Tuesday, October 13, 2009

Bloomberg's Glass House

Picking up on our own post yesterday, Wayne Barret chimes in on the hypocrisy of Mike Bloomberg accusing anyone of flip-flopping on taxes: "What neither Mike, nor the Mike media want you to know, is that first step of the Thompson rate increase in the city personal income tax (PIT) -- from 3.65 percent to 4.3 percent for people making from $500,000 to a million -- is less than the one Bloomberg himself imposed in 2003. Bloomberg imposed a three-year surcharge on everyone earning more than $500,000, elevating the bracket to 4.45 percent, more than Thompson urges now."

But that was then-and this is now: "The Bloomberg ad also quotes Thompson's argument against a millionaire's tax, namely that "we don't want to drive people out of New York," which happens to have become Bloomberg's 2009 mantra. A Bloomberg campaign spokeswoman explained their own ad by saying "Mike Bloomberg opposes the millionaire's tax because it would drive residents out of New York, the same position Thompson had before he flip-flopped."

What unmitigated gall! Mike Bloomberg went back on his own 2001 no tax pledge-remember his attacks on Mark Green as a tax and spend liberal?-and instituted one of the largest tax hikes in NYC history. One conservative critic nails him: "In his 2002 inaugural address, Bloomberg declared: "We cannot repeat the mistakes of the past. We cannot drive people and business out of New York. We cannot raise taxes." But Bloomberg proceeded to hike the city's cigarette tax rate from 8 cents to $1.50 per pack, increase property taxes 18 percent, and raise income and sales taxes."

And it is because of these actions that NYC is in such dire fiscal condition today-with small businesses sucking wind, and store vacancies at record levels. The mayor has been as unfrugal a manager as possible, and in the process has exacerbated the city's already poor business climate. Hardly an advertisement for an additional term.

As Steve Malanga also noted, a few years later: "The mayor has emerged as a guardian of the local status quo, the defender of big government and the municipal workforce. Proclaiming that forces beyond his control are compelling him, he has instituted the largest tax increase in the city’s history, apologized for even the smallest cuts in government services, declared that everything New York City’s massive government does is vitally necessary, and confidently announced that tax increases won’t drive out citizens or businesses."

But, as Gilda Radner's character on SNL would say; "Never mind." Bloomberg has enough money to re-write history, as long as he has a lazy and compliant media to cover for him. As Barrett reminds us: "But it's actually not hard to figure out who the leading New York politician was who convinced us in 2003 that a PIT hike wouldn't drive the rich out of New York, as unlikely as it is that the dailies will discover it in their own clips. "I don't think anyone's going to leave," Mike said then, "because no matter where they go, every state, every city is facing a similar situation." If Bloomberg thought that about New York in the aftermath of 9/11, wouldn't it go double now? But all Bloomberg says now is that "the first rule of taxation is -- you can't tax too much those that can move."

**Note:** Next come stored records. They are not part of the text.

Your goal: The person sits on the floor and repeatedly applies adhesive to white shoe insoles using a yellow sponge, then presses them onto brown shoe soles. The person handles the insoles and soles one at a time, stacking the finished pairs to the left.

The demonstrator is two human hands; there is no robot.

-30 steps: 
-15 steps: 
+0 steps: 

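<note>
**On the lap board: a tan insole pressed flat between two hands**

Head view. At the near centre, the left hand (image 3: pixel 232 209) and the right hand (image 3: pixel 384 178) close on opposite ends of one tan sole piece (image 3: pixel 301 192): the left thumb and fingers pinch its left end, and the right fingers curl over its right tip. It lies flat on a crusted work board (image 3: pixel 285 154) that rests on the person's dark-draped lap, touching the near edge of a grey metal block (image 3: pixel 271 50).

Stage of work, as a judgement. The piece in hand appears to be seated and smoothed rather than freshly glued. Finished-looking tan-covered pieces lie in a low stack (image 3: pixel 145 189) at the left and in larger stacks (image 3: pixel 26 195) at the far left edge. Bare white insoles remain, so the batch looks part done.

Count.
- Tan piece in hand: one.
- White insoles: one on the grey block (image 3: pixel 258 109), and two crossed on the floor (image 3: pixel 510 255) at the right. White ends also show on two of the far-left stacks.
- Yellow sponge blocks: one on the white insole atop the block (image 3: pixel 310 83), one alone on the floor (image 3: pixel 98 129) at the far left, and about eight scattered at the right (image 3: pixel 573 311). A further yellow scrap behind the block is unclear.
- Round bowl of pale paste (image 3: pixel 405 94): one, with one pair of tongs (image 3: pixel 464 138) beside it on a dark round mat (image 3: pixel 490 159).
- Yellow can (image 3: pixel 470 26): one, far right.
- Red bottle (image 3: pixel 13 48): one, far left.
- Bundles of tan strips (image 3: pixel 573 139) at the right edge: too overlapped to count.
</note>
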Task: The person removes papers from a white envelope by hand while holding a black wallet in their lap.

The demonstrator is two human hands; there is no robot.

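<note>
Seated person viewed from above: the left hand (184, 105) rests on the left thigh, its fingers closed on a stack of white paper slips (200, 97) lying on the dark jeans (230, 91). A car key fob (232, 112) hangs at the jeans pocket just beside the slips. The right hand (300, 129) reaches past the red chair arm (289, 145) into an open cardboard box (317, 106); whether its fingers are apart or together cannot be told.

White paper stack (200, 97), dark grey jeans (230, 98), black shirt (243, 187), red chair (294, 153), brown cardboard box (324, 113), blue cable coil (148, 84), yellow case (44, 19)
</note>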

But did Mike learn this from his own foray into tax hiking? No way: "If you're thinking that this might be a lesson he learned from the hikes of 2003, think again. A study released in 2005 by none other than Bill Thompson revealed that the people least likely to leave the city in the early Bloomberg years, when the PIT hikes and the largest property tax boost in history were imposed, were those making $250,000 or more."

The folks who did leave were middle income homeowners who were so much refuse to be discarded by the patrician mayor when he proposed his 25% property tax hike, a raise that was later reduced to only 18% by the city council. So, given this lamentable record on taxes, anyone else would have had the grace to remain silent-and not try to go off on an opponent who changed his mind, something that our own Mr. Consistent Mayor has thankfully never done himself-at least on any important policy issue.